- WHAT TO WORK ON -
Whenever a line in the entries includes the word "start", copy that line out.

Data records:
======

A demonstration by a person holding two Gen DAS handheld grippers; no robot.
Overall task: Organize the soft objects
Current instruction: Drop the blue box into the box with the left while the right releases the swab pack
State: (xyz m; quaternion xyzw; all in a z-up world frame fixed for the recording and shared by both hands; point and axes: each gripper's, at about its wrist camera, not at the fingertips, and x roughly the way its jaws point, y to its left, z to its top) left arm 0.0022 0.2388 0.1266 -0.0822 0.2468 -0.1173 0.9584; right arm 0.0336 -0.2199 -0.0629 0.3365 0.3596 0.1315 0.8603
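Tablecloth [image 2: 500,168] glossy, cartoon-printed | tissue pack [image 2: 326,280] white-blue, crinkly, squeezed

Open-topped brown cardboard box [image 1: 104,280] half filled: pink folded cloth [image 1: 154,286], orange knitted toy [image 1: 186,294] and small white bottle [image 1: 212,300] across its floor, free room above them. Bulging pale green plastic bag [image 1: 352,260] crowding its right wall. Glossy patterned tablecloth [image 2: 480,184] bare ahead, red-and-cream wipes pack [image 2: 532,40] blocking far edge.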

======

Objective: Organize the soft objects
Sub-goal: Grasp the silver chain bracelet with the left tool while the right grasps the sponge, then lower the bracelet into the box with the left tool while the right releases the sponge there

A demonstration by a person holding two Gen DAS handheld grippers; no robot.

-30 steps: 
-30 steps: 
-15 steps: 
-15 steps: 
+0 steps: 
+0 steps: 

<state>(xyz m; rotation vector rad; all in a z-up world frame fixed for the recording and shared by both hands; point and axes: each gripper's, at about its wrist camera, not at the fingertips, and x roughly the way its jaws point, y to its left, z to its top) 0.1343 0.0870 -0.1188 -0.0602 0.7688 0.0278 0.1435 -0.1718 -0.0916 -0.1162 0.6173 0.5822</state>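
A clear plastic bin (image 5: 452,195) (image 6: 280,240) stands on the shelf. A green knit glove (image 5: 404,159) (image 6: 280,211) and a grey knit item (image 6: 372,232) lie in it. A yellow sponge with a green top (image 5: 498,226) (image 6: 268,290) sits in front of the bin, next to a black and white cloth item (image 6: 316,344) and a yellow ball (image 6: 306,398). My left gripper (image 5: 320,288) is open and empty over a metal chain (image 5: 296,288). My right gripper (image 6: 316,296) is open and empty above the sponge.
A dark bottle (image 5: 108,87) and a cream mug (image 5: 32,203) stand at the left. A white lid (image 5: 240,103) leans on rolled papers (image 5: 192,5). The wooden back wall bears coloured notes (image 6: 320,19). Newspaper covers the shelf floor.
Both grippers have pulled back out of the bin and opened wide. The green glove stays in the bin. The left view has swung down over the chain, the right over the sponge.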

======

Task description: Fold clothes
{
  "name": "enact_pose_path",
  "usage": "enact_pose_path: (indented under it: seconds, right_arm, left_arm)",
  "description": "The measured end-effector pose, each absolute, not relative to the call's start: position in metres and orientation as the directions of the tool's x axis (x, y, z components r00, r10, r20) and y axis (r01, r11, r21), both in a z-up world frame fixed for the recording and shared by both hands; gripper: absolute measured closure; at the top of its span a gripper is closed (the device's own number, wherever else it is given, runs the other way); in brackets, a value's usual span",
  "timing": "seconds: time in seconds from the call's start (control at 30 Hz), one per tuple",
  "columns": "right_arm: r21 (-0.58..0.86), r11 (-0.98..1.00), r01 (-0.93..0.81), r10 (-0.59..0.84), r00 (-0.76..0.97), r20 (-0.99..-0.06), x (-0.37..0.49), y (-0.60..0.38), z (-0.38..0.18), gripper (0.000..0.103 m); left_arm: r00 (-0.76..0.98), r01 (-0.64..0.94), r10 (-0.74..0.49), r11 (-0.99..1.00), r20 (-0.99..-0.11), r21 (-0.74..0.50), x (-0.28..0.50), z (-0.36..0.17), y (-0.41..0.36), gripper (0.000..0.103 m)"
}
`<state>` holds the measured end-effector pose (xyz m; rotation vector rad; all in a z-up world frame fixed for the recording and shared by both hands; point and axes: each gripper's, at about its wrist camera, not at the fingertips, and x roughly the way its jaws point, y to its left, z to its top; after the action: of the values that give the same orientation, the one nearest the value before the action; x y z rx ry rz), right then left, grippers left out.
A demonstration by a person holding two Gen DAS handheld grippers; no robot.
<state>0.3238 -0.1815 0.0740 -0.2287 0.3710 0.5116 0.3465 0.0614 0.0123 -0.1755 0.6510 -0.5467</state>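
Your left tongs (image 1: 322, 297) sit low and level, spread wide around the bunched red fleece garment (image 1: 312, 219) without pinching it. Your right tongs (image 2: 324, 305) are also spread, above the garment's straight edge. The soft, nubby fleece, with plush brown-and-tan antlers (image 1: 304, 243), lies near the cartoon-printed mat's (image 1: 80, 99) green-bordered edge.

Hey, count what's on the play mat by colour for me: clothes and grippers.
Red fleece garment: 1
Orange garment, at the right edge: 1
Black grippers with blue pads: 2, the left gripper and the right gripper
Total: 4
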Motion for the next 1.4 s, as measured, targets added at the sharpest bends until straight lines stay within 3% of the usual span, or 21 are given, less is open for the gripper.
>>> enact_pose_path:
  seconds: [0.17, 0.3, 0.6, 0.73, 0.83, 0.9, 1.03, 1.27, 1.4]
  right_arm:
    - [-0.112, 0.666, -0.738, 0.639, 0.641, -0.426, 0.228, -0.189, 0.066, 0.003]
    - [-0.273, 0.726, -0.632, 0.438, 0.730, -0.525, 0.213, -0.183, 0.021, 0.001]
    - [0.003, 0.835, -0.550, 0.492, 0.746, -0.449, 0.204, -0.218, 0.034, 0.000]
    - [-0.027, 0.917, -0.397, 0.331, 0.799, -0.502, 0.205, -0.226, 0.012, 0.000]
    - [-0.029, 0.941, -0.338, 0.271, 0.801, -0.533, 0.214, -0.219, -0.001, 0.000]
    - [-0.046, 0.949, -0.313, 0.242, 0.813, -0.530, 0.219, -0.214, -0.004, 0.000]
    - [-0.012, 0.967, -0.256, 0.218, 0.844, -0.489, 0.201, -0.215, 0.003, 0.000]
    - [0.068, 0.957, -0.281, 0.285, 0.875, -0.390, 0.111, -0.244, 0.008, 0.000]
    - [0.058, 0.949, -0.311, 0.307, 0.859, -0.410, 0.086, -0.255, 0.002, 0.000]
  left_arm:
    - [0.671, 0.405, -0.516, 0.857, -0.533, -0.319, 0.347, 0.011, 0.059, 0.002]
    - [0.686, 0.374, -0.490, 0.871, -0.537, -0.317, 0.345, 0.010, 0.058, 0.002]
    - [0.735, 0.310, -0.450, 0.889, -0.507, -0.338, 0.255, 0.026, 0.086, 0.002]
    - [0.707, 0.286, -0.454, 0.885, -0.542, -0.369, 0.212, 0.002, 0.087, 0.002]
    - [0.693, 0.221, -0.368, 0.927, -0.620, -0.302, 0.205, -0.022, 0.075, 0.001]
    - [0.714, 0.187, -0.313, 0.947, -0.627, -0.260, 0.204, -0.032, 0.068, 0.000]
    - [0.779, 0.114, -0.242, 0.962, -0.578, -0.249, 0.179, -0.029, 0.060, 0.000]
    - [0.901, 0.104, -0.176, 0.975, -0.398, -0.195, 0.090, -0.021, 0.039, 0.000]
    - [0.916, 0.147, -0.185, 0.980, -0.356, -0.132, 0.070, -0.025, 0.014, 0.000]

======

- TASK OUTPUT -
  "description": "The measured end-effector pose, each absolute, not relative to the call's start: position in metres and orientation as the directions of the tool's x axis (x, y, z components r00, r10, r20) and y axis (r01, r11, r21), both in a z-up world frame fixed for the recording and shared by both hands; gripper: absolute measured closure; at the top of its span a gripper is closed (the device's own number, wherever else it is given, runs the other way); in brackets, a value's usual span",
  "timing": "seconds: time in seconds from the call's start (control at 30 Hz), one per tuple",

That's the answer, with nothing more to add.